8.16.2. Global Database of Events, Language, and Tone (GDELT)

This directory provides GDELT GeoMesa ingest commands and converter configuration files.

GDELT Event Database periodically scans news articles and uses natural language processing to identify “the people, locations, organizations, counts, themes, sources, emotions, quotes and events driving our global society every second of every day.”

GDELT data is updated each morning at 6am.

8.16.2.1. Getting GDELT data

GDELT has two different formats, the original 1.0 and the new 2.0 format. See the GDELT documentation, for more information. GeoMesa provides simple feature types and converters for both, named gdelt and gdelt2, respectively.

The GDELT data set can be downloaded using the provided download-data.sh script in $GEOMESA_ACCUMULO_HOME/bin/ as such

./download-data.sh gdelt

Alternatively, download the GDELT from the GDELT events page, select the zip file for the desired day, then unzip this in a convenient directory.
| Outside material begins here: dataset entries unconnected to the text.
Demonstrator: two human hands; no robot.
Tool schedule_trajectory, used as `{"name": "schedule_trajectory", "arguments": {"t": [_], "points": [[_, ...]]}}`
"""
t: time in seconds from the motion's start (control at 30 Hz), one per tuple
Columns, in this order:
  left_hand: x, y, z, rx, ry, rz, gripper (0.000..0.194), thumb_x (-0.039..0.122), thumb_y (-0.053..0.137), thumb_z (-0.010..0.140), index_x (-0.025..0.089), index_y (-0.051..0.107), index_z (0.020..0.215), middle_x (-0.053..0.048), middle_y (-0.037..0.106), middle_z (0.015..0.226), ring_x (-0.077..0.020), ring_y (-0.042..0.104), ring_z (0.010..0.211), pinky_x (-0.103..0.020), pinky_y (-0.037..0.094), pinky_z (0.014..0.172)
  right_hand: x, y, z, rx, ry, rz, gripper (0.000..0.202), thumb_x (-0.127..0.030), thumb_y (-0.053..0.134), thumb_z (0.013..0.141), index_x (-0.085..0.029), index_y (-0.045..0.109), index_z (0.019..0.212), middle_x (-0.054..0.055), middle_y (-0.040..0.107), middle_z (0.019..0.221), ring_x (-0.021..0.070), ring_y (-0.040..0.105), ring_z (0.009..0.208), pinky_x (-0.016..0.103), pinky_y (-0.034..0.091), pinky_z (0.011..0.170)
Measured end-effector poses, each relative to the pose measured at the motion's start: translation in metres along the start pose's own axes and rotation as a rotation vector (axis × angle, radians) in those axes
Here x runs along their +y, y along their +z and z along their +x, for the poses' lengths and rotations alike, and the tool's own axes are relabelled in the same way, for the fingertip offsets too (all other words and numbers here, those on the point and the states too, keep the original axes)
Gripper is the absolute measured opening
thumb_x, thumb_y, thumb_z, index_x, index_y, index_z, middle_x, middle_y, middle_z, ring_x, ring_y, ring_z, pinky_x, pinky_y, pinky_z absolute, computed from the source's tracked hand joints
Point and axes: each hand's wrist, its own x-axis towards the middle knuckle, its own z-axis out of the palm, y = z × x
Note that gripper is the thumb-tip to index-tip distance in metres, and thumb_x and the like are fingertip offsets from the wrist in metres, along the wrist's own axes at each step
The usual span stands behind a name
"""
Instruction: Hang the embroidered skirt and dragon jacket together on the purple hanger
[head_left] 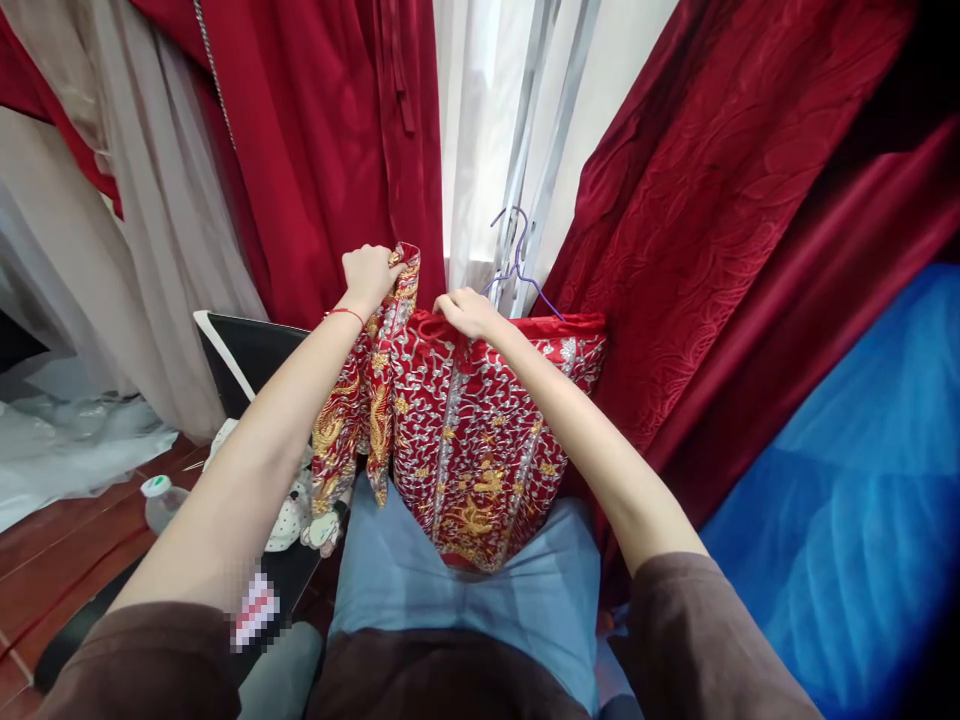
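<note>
A red embroidered garment [487, 440], covered in silver and gold thread, hangs upright in front of my lap. Its plain red top edge runs over a purple clothes hanger [517, 262], whose hook and shoulders show above the cloth. My left hand [367, 280], with a red string on the wrist, is closed round a narrow gathered length of the same embroidered cloth at the garment's left side. Whether that length is a separate piece I cannot tell. My right hand [466, 312] grips the top edge near the hanger's left shoulder, its fingertips partly hidden.
Dark red garments [720, 200] hang on the right, above blue gauzy fabric [847, 500]. More red cloth [330, 150] hangs at the left. A black chair [255, 350] stands by my left arm, near a capped plastic bottle [163, 503] and clear plastic sheeting [75, 440].
</note>
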Motion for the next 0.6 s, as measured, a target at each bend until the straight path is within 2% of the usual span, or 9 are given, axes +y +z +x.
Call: {"name": "schedule_trajectory", "arguments": {"t": [0.07,0.17,0.3,0.47,0.53,0.6], "points": [[-0.001,-0.002,0.012,0.027,-0.019,-0.005,0.048,0.054,0.057,0.093,0.013,0.073,0.111,-0.022,0.072,0.116,-0.0395,0.063,0.11,-0.045,0.043,0.09,-0.001,-0.005,0.005,-0.019,0.036,-0.012,0.051,-0.034,0.03,0.105,-0.013,0.075,0.093,0.012,0.075,0.098,0.0205,0.065,0.089,0.029,0.04,0.075],[-0.008,-0.004,0.031,0.008,-0.081,-0.046,0.049,0.055,0.065,0.087,0.011,0.075,0.108,-0.023,0.072,0.112,-0.0411,0.065,0.109,-0.046,0.044,0.089,0.002,-0.007,0.013,-0.091,-0.037,-0.031,0.035,-0.031,0.048,0.1,-0.014,0.077,0.091,0.009,0.076,0.092,0.0171,0.065,0.082,0.026,0.041,0.073],[-0.002,-0.002,0.049,-0.012,-0.103,-0.049,0.058,0.064,0.07,0.081,0.012,0.076,0.106,-0.022,0.073,0.106,-0.0394,0.067,0.108,-0.042,0.046,0.087,0.011,0.001,0.036,-0.107,-0.026,-0.012,0.024,-0.034,0.062,0.096,-0.015,0.076,0.096,0.008,0.077,0.098,0.0156,0.068,0.086,0.024,0.045,0.077],[0.025,0.001,0.06,-0.008,0.052,-0.009,0.052,0.065,0.066,0.083,0.018,0.08,0.097,-0.016,0.077,0.097,-0.034,0.071,0.097,-0.038,0.048,0.078,0.014,0.024,0.086,-0.074,0.216,-0.06,0.058,-0.066,0.065,0.087,-0.013,0.074,0.107,0.016,0.076,0.105,0.0247,0.072,0.098,0.03,0.052,0.081],[0.026,0.004,0.062,0.005,0.097,0.009,0.046,0.061,0.064,0.085,0.019,0.081,0.097,-0.015,0.077,0.097,-0.0327,0.071,0.097,-0.037,0.047,0.077,0.014,0.033,0.102,-0.103,0.337,-0.094,0.059,-0.064,0.068,0.085,-0.014,0.072,0.117,0.017,0.075,0.112,0.0275,0.072,0.105,0.033,0.054,0.086],[0.018,0.007,0.063,0.011,0.105,0.022,0.045,0.058,0.061,0.086,0.019,0.081,0.098,-0.015,0.078,0.097,-0.0322,0.071,0.097,-0.036,0.047,0.077,0.015,0.039,0.115,-0.103,0.399,-0.146,0.052,-0.051,0.07,0.088,-0.013,0.07,0.124,0.019,0.073,0.118,0.0287,0.071,0.112,0.034,0.054,0.091]]}}
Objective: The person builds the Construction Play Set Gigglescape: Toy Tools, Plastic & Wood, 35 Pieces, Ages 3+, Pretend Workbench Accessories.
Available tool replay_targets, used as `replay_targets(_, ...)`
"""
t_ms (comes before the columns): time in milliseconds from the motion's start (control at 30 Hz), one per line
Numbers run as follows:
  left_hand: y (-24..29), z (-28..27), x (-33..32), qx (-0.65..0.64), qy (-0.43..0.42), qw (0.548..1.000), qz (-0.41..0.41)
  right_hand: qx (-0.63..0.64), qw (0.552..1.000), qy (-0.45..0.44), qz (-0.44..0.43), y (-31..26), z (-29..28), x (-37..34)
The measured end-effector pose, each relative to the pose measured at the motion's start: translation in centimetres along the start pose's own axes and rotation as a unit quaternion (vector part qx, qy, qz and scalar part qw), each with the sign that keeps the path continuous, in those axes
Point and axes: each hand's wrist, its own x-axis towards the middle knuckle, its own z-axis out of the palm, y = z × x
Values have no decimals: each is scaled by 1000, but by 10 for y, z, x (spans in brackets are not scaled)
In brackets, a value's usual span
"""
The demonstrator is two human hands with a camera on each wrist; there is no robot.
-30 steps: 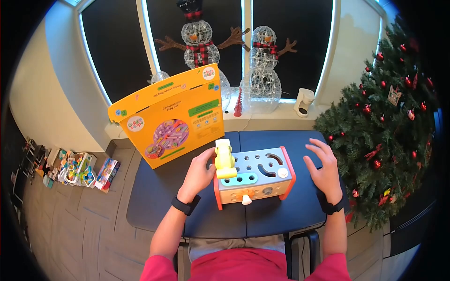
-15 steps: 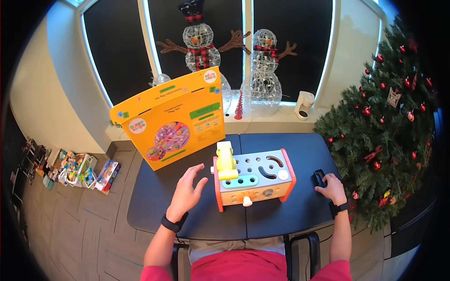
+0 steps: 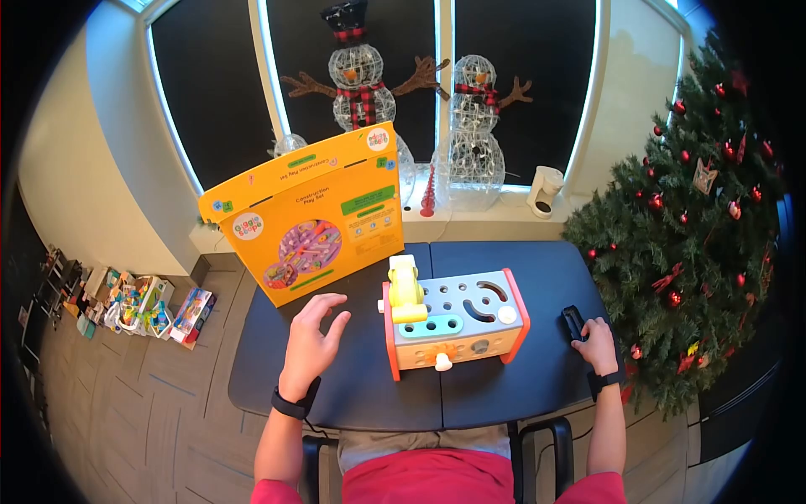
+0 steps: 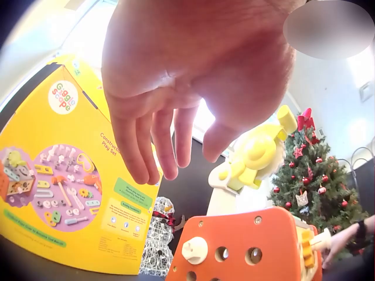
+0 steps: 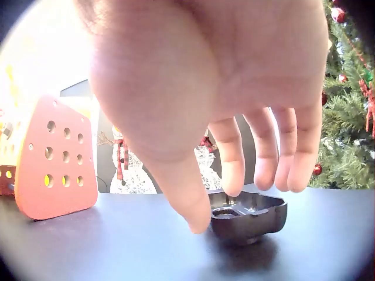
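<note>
My left hand (image 3: 312, 340) hovers over the table left of the toy workbench, thumb spread from its loosely bent fingers, holding nothing. The workbench (image 3: 462, 307) has red-orange end panels and a grey-blue top with round holes and curved slots. A yellow animal-shaped piece (image 3: 405, 290) stands on its left end; a white peg (image 3: 442, 362) sticks out of an orange gear in front. At the table's right side, my right hand (image 3: 598, 346) pinches the near end of a small black open tray (image 5: 252, 219), its thumb at the left edge and fingertips at the far rim.
A big yellow box (image 3: 327, 218) stands upright at the table's back left. Right of the table (image 3: 537, 378) rises a decorated Christmas tree (image 3: 697, 218). Wire snowmen (image 3: 474, 126) stand by the windows, and a white appliance (image 3: 546, 189) sits on the sill.
My left hand has let go of the workbench's left end and moved away left and nearer me. My right hand has come down and back onto the black tray.
</note>
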Motion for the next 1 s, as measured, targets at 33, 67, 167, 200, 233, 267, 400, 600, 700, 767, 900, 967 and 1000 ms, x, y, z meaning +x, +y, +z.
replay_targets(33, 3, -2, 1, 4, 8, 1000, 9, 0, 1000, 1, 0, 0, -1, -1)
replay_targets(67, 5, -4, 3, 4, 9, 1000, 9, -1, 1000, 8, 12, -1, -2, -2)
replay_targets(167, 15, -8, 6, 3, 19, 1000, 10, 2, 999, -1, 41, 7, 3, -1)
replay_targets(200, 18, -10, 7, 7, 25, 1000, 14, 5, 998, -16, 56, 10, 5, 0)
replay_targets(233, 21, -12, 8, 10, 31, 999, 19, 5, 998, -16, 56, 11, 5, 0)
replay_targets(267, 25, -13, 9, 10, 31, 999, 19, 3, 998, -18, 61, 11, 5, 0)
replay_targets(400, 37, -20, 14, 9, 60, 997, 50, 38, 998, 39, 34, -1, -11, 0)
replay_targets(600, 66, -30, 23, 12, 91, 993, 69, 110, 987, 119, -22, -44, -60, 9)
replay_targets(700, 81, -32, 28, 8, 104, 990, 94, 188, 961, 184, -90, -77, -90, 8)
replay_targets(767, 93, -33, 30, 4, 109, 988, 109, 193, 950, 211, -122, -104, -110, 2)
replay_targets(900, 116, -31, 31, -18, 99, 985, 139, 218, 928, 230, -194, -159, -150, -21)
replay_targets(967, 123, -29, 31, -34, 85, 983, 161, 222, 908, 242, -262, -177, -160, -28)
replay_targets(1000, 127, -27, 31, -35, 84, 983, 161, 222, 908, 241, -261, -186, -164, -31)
This will result in a single CSV file.

Be aware that these files are actually tab-delimited, but are given the CSV extension for compatibility purposes. For this reason, be careful when modifying and saving these files in software like Excel as commas may be automatically inserted, breaking ingest functionality due to records like “Baltimore, Maryland”.

For more information on features of the GDELT data, see their documentation here.

8.16.2.2. Ingest Commands

Check that the gdelt and gdelt2 simple feature types are available on the GeoMesa tools classpath. This is the default case.

$ geomesa-accumulo env | grep gdelt

If it is not, merge the contents of reference.conf to $GEOMESA_ACCUMULO_HOME/conf/application.conf, or ensure that reference.conf is in $GEOMESA_ACCUMULO_HOME/conf/sfts/gdelt.

Run the ingest. You may optionally point to a different accumulo instance using -i and -z options. See geomesa-accumulo help ingest for more detail.

$ geomesa-accumulo ingest -u USERNAME -c CATALOGNAME -s gdelt -C gdelt gdelt_data.csv

Any errors in ingestion will be logged to $GEOMESA_ACCUMULO_HOME/logs.